• [Exercise]
Please reproduce the listing verbatim, without its images.

• [Data records]
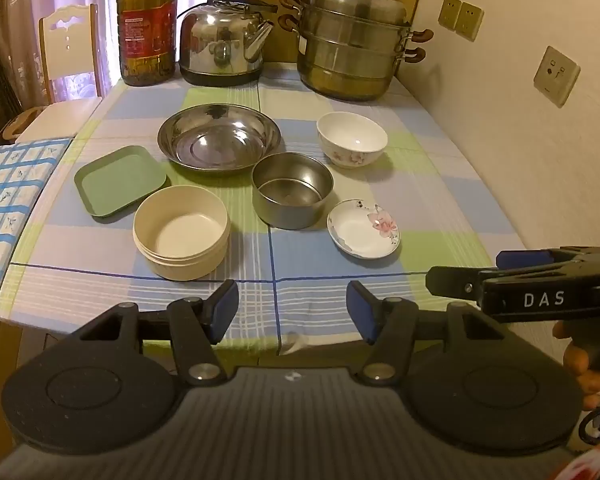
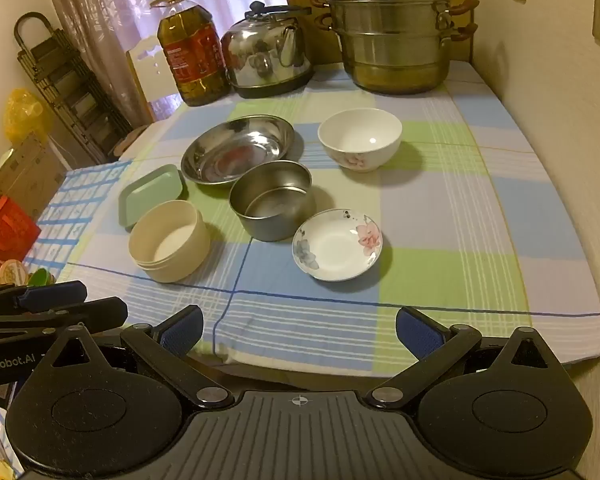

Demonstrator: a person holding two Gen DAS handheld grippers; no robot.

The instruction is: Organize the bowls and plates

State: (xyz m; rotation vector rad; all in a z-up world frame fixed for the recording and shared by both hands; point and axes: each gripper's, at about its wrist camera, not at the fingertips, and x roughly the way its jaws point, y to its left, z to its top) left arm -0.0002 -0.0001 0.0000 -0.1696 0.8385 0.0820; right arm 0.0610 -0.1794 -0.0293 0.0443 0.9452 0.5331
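Note:
On the checked tablecloth lie a green square plate (image 1: 120, 179) (image 2: 153, 194), a wide steel dish (image 1: 219, 138) (image 2: 238, 150), a cream round bowl (image 1: 181, 232) (image 2: 170, 240), a deep steel bowl (image 1: 292, 196) (image 2: 272, 200), a white floral bowl (image 1: 352, 139) (image 2: 359, 138) and a small floral saucer (image 1: 363, 229) (image 2: 337, 244). My left gripper (image 1: 293, 311) is open and empty above the near table edge, short of the cream bowl. My right gripper (image 2: 300, 332) is open and empty, short of the saucer. Each gripper shows at the other view's edge.
An oil bottle (image 1: 147, 24), a steel kettle (image 1: 224, 42) and a stacked steamer pot (image 1: 354, 42) stand along the table's far end. A wall with sockets (image 1: 556, 76) runs along the right. A chair (image 1: 70, 52) and a blue checked cloth (image 1: 12, 196) are at the left.

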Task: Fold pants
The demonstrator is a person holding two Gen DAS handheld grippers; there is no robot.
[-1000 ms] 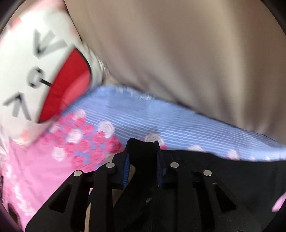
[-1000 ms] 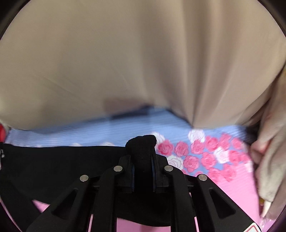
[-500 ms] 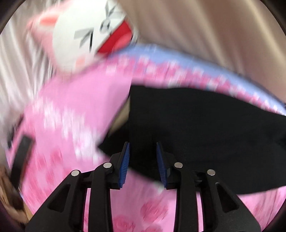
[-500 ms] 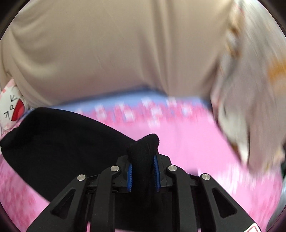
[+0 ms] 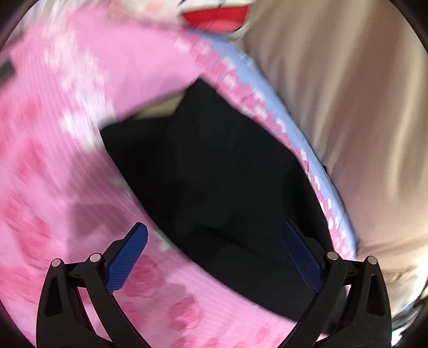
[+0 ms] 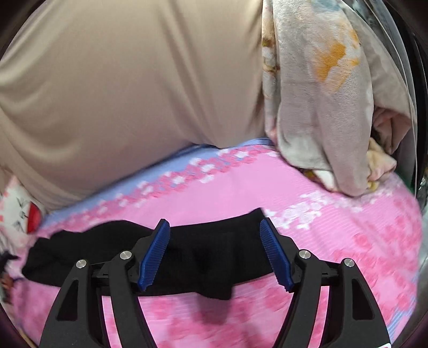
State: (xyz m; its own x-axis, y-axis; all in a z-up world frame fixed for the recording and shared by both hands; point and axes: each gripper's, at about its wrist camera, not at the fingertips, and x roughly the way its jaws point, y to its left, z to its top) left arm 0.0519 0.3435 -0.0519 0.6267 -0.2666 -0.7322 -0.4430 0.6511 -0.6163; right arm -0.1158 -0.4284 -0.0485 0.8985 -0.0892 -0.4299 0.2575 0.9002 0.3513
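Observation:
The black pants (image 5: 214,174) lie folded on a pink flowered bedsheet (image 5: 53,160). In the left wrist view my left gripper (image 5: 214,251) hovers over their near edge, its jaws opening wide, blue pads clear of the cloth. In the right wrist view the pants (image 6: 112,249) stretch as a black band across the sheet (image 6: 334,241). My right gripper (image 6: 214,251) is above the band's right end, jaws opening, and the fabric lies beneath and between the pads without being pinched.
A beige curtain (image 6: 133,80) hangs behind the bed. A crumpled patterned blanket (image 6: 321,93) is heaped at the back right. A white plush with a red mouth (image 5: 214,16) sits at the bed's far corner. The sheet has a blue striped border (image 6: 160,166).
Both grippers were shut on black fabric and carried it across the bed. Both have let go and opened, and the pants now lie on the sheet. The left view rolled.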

• [Exercise output]
Demonstrator: a person holding two Gen DAS handheld grippers; no robot.

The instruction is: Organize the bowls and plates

State: (xyz m; rotation vector rad; all in a z-up world frame fixed for the recording and shared by both hands; point and axes: each gripper's, at about its wrist camera, not at the fingertips, and x roughly the way its jaws point, y to its left, z to its top) left arm -0.0002 -0.0001 0.0000 -0.1696 0.8385 0.0820; right arm 0.0610 -0.1794 -0.0293 0.0443 0.9452 0.5331
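Note:
On the checked tablecloth lie a green square plate (image 1: 120, 179) (image 2: 153, 194), a wide steel dish (image 1: 219, 138) (image 2: 238, 150), a cream round bowl (image 1: 181, 232) (image 2: 170, 240), a deep steel bowl (image 1: 292, 196) (image 2: 272, 200), a white floral bowl (image 1: 352, 139) (image 2: 359, 138) and a small floral saucer (image 1: 363, 229) (image 2: 337, 244). My left gripper (image 1: 293, 311) is open and empty above the near table edge, short of the cream bowl. My right gripper (image 2: 300, 332) is open and empty, short of the saucer. Each gripper shows at the other view's edge.
An oil bottle (image 1: 147, 24), a steel kettle (image 1: 224, 42) and a stacked steamer pot (image 1: 354, 42) stand along the table's far end. A wall with sockets (image 1: 556, 76) runs along the right. A chair (image 1: 70, 52) and a blue checked cloth (image 1: 12, 196) are at the left.
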
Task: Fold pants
The demonstrator is a person holding two Gen DAS handheld grippers; there is no robot.
[-1000 ms] 
[-1000 ms] 
[-500 ms] 
[-500 ms] 
[+0 ms] 
[+0 ms] 
State: (xyz m; its own x-axis, y-axis; all in a z-up world frame fixed for the recording and shared by both hands; point and axes: each gripper's, at about its wrist camera, not at the fingertips, and x roughly the way its jaws point, y to its left, z to its top) left arm 0.0519 0.3435 -0.0519 0.6267 -0.2666 -0.7322 -0.4430 0.6511 -0.6163; right arm -0.1158 -0.4284 -0.0485 0.8985 -0.0892 -0.4299 0.2575 0.9002 0.3513
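Observation:
The black pants (image 5: 214,174) lie folded on a pink flowered bedsheet (image 5: 53,160). In the left wrist view my left gripper (image 5: 214,251) hovers over their near edge, its jaws opening wide, blue pads clear of the cloth. In the right wrist view the pants (image 6: 112,249) stretch as a black band across the sheet (image 6: 334,241). My right gripper (image 6: 214,251) is above the band's right end, jaws opening, and the fabric lies beneath and between the pads without being pinched.
A beige curtain (image 6: 133,80) hangs behind the bed. A crumpled patterned blanket (image 6: 321,93) is heaped at the back right. A white plush with a red mouth (image 5: 214,16) sits at the bed's far corner. The sheet has a blue striped border (image 6: 160,166).
Both grippers were shut on black fabric and carried it across the bed. Both have let go and opened, and the pants now lie on the sheet. The left view rolled.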

The output is now finished.